Ma l’adesione all’Unione Europea dell’ipotetico nuovo Stato scozzese non sembra essere né automatica né scontata. Nei palazzi di Bruxelles sono due le scuole di pensiero, spiega la Lacaita: «Qualcuno è convinto che la Scozia indipendente dovrebbe fare richiesta di adesione all’Ue come se fosse l’Albania. Dall’altra parte, c’è chi ritiene che si sia sviluppata in questi anni un’idea di cittadinanza europea che fa leva sulla volontà degli individui e non degli Stati».

«Nessuno può garantire che cosa accadrà in caso di vittoria del “sì”», spiega invece il professor Charlie Jeffery, dell’Università di Edimburgo: «Quel che è certo è che si aprirà una fase di negoziazione sia con ciò che rimarrà del Regno Unito, sia con Bruxelles. Ma è molto difficile che tutto sia risolto per marzo 2016, data prevista per la proclamazione dell’indipendenza».

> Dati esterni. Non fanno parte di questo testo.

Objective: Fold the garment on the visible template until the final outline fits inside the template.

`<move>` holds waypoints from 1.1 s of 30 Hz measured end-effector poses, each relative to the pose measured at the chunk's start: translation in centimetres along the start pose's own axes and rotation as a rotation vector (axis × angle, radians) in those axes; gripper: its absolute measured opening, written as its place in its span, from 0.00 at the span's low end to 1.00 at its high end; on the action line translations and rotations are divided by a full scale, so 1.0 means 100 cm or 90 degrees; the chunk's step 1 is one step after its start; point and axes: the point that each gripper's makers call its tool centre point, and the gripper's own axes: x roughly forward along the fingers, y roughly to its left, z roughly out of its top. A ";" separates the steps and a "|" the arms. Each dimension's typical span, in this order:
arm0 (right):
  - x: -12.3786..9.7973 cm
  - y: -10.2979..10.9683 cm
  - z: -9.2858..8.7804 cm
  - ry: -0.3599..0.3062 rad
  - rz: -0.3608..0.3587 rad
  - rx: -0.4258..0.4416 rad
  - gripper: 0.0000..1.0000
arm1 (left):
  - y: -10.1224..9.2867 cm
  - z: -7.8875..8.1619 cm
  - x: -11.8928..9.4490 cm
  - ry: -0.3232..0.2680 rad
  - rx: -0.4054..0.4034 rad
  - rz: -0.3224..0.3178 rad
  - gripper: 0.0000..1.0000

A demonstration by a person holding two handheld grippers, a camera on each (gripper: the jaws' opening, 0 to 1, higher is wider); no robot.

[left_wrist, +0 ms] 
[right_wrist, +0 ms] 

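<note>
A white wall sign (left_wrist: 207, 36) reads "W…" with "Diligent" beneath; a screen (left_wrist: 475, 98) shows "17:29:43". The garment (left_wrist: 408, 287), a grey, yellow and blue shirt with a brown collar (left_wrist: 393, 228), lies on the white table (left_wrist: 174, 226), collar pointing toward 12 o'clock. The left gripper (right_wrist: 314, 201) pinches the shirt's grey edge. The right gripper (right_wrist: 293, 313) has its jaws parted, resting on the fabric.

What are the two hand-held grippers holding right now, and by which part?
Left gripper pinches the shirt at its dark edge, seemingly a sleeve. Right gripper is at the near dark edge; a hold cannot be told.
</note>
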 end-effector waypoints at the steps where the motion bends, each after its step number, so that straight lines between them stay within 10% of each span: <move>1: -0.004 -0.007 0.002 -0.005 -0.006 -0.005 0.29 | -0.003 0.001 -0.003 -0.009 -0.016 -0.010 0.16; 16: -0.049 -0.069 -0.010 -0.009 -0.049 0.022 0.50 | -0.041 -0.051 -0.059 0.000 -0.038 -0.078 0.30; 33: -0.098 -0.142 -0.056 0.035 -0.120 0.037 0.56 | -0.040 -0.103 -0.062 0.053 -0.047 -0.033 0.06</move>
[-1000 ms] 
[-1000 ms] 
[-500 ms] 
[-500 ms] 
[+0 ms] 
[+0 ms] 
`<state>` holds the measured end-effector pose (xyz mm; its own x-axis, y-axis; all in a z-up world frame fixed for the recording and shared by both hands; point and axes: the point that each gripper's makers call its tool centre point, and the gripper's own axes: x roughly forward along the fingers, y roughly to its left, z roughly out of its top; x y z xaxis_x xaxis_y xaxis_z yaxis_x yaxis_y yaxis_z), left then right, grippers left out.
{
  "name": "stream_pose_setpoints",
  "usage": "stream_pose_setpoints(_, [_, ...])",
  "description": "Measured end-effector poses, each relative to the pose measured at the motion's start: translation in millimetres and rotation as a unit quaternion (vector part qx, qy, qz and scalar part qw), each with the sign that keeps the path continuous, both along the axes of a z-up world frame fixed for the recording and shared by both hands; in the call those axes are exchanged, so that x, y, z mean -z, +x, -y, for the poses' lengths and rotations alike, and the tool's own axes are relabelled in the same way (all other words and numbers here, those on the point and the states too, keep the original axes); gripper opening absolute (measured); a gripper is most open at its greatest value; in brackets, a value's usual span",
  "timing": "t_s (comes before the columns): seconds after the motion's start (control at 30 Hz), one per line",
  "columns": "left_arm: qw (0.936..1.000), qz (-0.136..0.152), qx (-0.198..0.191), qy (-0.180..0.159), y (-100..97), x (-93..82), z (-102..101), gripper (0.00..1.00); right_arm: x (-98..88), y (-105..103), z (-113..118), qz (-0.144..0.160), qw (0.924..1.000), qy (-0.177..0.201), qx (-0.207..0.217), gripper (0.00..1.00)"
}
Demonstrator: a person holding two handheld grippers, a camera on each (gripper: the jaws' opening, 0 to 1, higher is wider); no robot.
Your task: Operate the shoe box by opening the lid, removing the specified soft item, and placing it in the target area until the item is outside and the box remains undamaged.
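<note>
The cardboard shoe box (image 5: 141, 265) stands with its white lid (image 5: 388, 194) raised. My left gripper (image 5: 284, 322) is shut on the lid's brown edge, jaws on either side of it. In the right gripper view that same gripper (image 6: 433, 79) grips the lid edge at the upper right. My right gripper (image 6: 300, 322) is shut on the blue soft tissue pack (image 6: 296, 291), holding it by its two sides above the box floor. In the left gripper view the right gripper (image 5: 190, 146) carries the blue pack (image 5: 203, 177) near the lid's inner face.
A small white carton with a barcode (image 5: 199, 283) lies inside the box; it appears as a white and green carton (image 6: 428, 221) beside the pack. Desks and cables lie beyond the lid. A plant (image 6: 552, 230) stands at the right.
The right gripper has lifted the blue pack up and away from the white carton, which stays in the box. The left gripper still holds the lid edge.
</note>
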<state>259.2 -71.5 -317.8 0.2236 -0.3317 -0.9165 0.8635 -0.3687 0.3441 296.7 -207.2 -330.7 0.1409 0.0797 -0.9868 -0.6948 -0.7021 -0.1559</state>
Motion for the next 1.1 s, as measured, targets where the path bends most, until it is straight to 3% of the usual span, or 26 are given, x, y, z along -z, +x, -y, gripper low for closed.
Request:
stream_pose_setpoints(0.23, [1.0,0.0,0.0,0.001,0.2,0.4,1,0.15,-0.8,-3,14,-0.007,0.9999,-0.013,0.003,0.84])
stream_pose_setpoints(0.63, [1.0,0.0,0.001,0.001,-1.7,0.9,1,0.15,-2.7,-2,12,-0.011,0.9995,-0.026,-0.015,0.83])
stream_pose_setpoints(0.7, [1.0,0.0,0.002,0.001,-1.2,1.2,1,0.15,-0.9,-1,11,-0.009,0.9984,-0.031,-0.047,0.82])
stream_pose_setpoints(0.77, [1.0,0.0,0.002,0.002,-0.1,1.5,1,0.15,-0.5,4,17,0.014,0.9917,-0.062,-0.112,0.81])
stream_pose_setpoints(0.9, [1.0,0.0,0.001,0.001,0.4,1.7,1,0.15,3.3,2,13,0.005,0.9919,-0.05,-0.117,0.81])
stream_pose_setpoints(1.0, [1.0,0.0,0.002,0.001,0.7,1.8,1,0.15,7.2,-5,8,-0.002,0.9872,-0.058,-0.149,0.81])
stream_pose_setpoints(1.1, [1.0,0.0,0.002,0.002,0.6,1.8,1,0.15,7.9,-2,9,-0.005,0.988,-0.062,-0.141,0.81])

A Bruxelles sembra dominare l’imbarazzo. Non era successo così nel caso dell’unificazione delle due Germanie, nonostante i problemi economici della Ddr non fossero trascurabili. Allora i tedeschi dell’Est furono accolti a braccia aperte nell’Ue. Eppure la richiesta di gran parte degli scozzesi di rimanere nell’Unione Europea perché si sentono già europei mostra che, per loro, almeno per convenienza, la cittadinanza europea ha un senso. Qualsiasi cosa si pensi sull’opportunità dell’indipendenza di Edimburgo, nella tempesta euroscettica questo è un segnale in controtendenza. Chi desidera rilanciare il progetto comunitario sarà costretto a tenerne conto.